## [What is expected]
Leaving the pictures out, print the lines from the first line of the listing through the line containing "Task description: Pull", exactly as they read, and no others.

## [Data provided]
▽

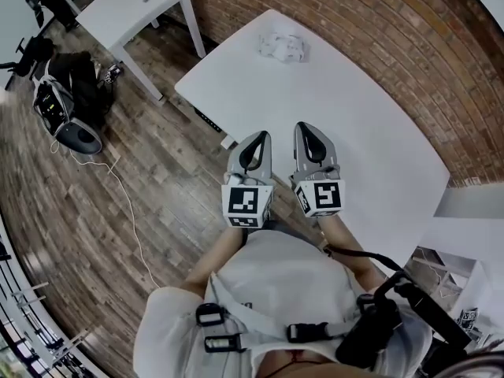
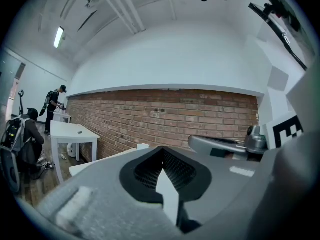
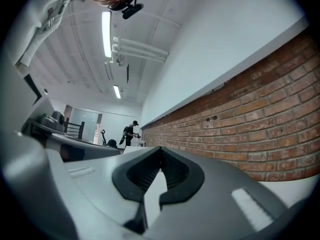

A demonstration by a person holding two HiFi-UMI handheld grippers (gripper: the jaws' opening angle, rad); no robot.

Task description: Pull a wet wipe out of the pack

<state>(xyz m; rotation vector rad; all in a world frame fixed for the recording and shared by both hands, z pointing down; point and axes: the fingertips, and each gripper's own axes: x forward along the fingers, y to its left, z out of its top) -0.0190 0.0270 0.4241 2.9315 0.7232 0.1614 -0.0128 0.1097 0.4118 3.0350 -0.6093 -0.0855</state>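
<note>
A crumpled white wet wipe pack (image 1: 282,46) lies at the far end of the long white table (image 1: 346,124), close to the brick wall. My two grippers are held side by side and level over the table's near edge, well short of the pack. The left gripper (image 1: 257,137) has its jaws together with nothing between them; in its own view the tips (image 2: 162,150) meet in front of the wall. The right gripper (image 1: 308,127) is likewise shut and empty, its tips (image 3: 160,150) touching. Neither gripper view shows the pack.
A brick wall (image 1: 370,30) runs behind the table. A smaller white table (image 1: 138,10) stands at the upper left. A backpack and gear (image 1: 67,105) lie on the wood floor with a cable trailing. People (image 2: 52,106) stand far off by that small table.
</note>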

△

## [Solution to the exercise]
A demonstration by a person holding two HiFi-UMI handheld grippers (gripper: the jaws' opening angle, rad); no robot.

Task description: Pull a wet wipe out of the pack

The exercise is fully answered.